Michael Demson used Percy Shelley's poem "The Mask of Anarchy"… (Summer McClinton / Verso…)
Here’s some reading for the rest of the Fourth of July holiday weekend: Michael Demson’s graphic history “Masks of Anarchy” (Verso: 128 pp., $16.95) traces a connection between Percy Bysshe Shelley’s poem “The Mask of Anarchy,” written in 1819 as a response to the “Peterloo Massacre” in Manchester, England, and the life of Pauline Newman, a New York labor organizer of the early 1900s who once worked at the Triangle Shirtwaist Company.
It’s a fascinating book for all sorts of reasons, not least its portrayal of America’s ongoing antipathy toward immigrants, which, of course, remains very much in the news.
A century ago, Demson notes, newspapers regularly published comics “that were viciously reactionary.… In one … the Statue of Liberty scowls as ships, one labeled ‘Refuse’ and ‘European Garbage Ship,’ dump immigrants on her feet.… In another, Uncle Sam stands at the gateway to America, pinching his nose at the arrival of a ragged Jewish immigrant, who carries bags labeled ‘Poverty,’ ‘Superstition,’ ‘Disease,’ ‘Anarchy,’ and ‘Sabbath Desecration.’”
What Demson is saying is that the more things change, the more they don’t, and that our political lives can be read as part of a lineage, both good and bad. “Masks of Anarchy” is all about such lines and how they operate, across continents and centuries, even up to the present day.
Newman, after all, found in Shelley’s political poems an inspiration, a call to arms, reciting them in reading circles and in labor meetings, using his language, his engagement, to provoke her own sort of change. Called a “new Joan of Arc” by the New York Times in 1907, she fought to end child labor and establish the eight-hour workday, as well as “the right to organize, the regulation of fire safety and safe working conditions, and a minimum wage.”
All of this can make for tricky material in a comic, but Demson pulls it off because of his attention to narrative. Moving back and forth from Shelley to Newman, he creates a delicate weave, playing one story off the other, searching out the commonalities they share.

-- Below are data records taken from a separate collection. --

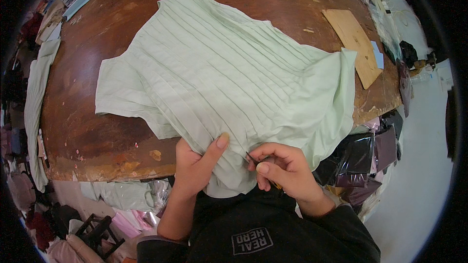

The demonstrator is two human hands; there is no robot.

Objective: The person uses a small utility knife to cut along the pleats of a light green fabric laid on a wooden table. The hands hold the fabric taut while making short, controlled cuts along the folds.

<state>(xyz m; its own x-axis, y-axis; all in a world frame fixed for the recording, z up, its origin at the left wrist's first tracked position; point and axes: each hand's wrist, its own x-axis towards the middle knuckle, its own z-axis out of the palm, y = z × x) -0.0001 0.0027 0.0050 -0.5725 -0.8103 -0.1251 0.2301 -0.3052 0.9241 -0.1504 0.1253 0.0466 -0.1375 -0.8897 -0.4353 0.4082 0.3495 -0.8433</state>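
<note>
A pale green pleated garment (209, 63) with short sleeves lies spread across the brown table, its near end hanging over the front edge toward my body. My left hand (197, 163) grips the fabric near that edge, thumb on top and the fingers hidden beneath the cloth. Close by on the right, my right hand (285, 168) is closed around small thread snips (253, 158). Their dark tip points at a pleat line and appears to touch the cloth. A bit of yellow shows under the palm; the rest of the tool is hidden by my fingers.
The worn wooden table (97, 146) has a rounded edge. A wooden board (356, 44) lies at the right. Folded pale green fabric (41, 102) rests along the left side. Plastic-wrapped dark packages (358, 158) sit below the table at right, and a dark stool (100, 234) stands lower left.
</note>
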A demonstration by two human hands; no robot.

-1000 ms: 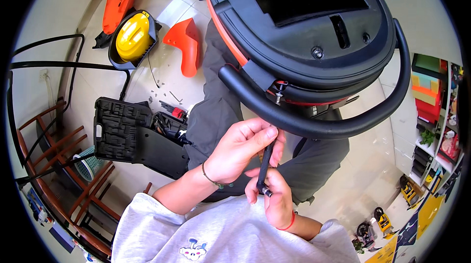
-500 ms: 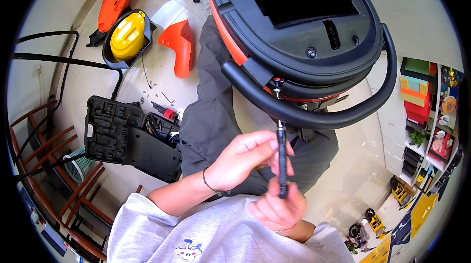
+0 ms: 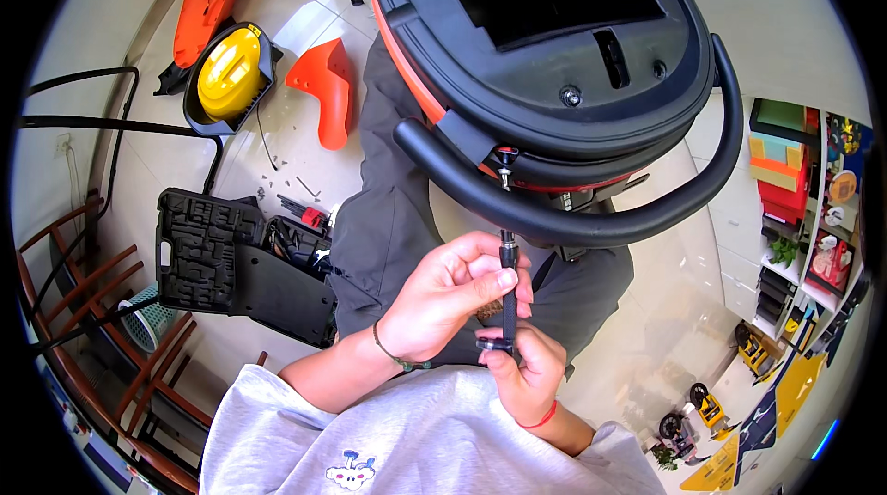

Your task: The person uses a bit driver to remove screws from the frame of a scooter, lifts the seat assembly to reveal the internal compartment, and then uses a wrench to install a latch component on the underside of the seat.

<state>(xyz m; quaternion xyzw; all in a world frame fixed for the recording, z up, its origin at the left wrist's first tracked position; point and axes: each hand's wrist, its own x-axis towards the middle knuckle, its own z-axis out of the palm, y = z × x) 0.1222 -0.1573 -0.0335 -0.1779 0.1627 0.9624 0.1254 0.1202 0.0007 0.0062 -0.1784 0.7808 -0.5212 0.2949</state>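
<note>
A black-handled screwdriver [image 3: 509, 308] with a metal shaft stands upright in front of me. Its shaft passes behind the curved black bar [image 3: 554, 225] and reaches up under the edge of a large black machine body with orange sides [image 3: 531, 111]. My left hand [image 3: 443, 292] pinches the upper part of the tool between thumb and fingers. Below it, my right hand [image 3: 531, 370] is closed on the lower end, where a short dark piece [image 3: 495, 344] sticks out sideways. The shaft's tip is too small to make out clearly.
On the left lie an open black tool case [image 3: 199, 250], an orange curved panel [image 3: 325, 93], a yellow dome in a black shell [image 3: 231, 74] and several small screws. Wooden chairs [image 3: 83, 287] stand at far left. Shelves [image 3: 785, 218] are at right.
My right hand has turned around the tool's lower end, and the short side piece now shows. My left hand stays on the shaft. The whole view has shifted slightly.
</note>
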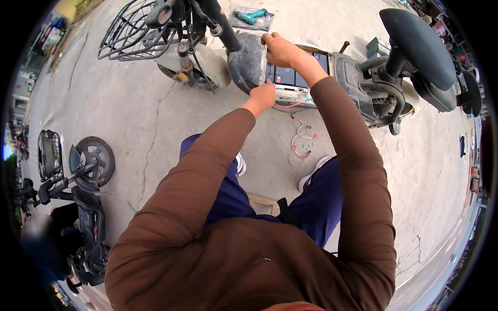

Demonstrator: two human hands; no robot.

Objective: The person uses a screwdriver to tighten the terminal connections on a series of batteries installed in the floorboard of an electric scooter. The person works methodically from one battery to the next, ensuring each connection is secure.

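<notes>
OK, left to right. Far left: black two-wheeler (93, 220) on the concrete (135, 114), a person in dark clothes (46, 249) next to it. Then the front end of the scooter (246, 62) under the hands: black wire basket (129, 33), off-white front fender (217, 67), grey body panel, scuffed and dusty. Beyond it, a teal drill (250, 17) on a grey case (265, 23).

Battery bay (290, 96) sits mid-scooter, in the footboard area, uncovered. Pale frame, grubby along the edges. Batteries (302, 79) inside: dark blue-black blocks, side by side, small red spot on the one nearest the front. Left hand (263, 97) is at the bay's near front corner, fingers curled in narrow; can't tell if it grips anything. Right hand (286, 53) is at the far front corner, fingers bent close together at the edge; can't tell what's in them, if anything. Red wire (291, 105) runs along the near side by the left hand. On the ground below, loose white-and-red wires (294, 147), near the right shoe (309, 179). Right end: smooth black seat (419, 46) over the rear section.
</notes>
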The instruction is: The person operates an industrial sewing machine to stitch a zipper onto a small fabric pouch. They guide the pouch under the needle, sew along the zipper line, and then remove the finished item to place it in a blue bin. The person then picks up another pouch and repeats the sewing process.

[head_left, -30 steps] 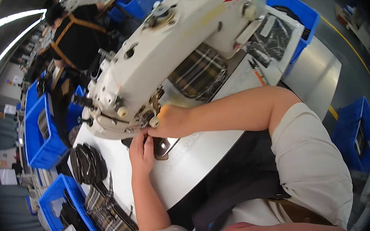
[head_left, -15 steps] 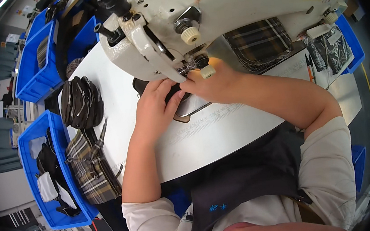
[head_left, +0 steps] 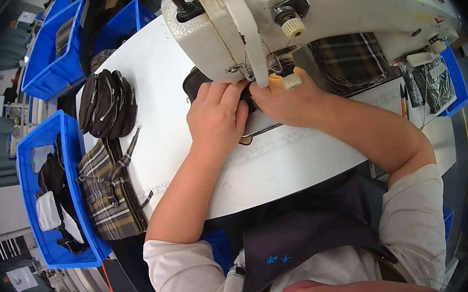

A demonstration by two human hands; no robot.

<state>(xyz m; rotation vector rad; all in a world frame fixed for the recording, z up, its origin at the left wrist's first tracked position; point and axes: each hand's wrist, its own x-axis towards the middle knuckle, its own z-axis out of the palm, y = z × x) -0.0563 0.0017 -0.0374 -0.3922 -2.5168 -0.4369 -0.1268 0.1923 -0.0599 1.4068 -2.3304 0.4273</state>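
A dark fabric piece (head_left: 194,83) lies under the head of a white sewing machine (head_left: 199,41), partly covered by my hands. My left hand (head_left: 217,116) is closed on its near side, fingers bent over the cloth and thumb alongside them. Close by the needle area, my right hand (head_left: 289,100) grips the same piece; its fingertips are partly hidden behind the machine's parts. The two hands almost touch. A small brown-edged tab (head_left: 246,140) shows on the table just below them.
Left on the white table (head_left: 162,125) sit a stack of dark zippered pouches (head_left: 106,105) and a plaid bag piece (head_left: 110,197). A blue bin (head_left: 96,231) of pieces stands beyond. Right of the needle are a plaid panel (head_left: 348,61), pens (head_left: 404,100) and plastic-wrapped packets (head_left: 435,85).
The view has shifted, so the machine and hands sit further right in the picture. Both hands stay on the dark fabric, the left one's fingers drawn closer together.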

“In Shelley’s day,” he writes, “it was the king, lords, and landowners who robbed and brutalized the working classes. In America, it was the factory owners who extorted the poor, bought off politicians, judges, the police, inspectors, and did everything they could to stop union organizers.”
Shelley was a radical, suspected of “Blasphemy! … Treason … Sedition!!!” His poem “The Devil’s Walk” satirized the wealthy and the privileged, accusing them of being in league with Satan, without whom they would not thrive. “And they thrive well,” he wrote, “who from the poor, / Have snatched the bread of penury, / And heap the houseless wanderer’s store, On the rank pile of luxury …”
“The Mask of Anarchy” is perhaps even more radical, a cry of outrage that concludes: “Rise like lions after slumber / In unvanquishable number — / Shake your chains to earth like dew / Which in sleep had fallen on you — / Ye are many — they are few.”
Left unpublished until a decade after the poet’s death, it is a call for nonviolent resistance that influenced Thoreau and Gandhi, as well as Newman, and speaks directly to Shelley’s contention that “poets are the unacknowledged legislators of the world.”
“Masks of Anarchy” is not a perfect project; given its focus on the exploited, it’s ironic that the illustrator, Summer McClinton, has not been given co-author status, despite the power of her documentary-style illustrations, which bring an essential immediacy to the book. Then, there’s historian Paul Buhle’s introduction, which gives new meaning to the words “overstated” and “patronizing.”
But in the end, that’s a minor criticism; we don’t read a book for the introduction, after all. The real strength of “Masks of Anarchy” lies in the telling … and in the sense that, 200 years after Shelley and a century after Newman, we still have a long way to go.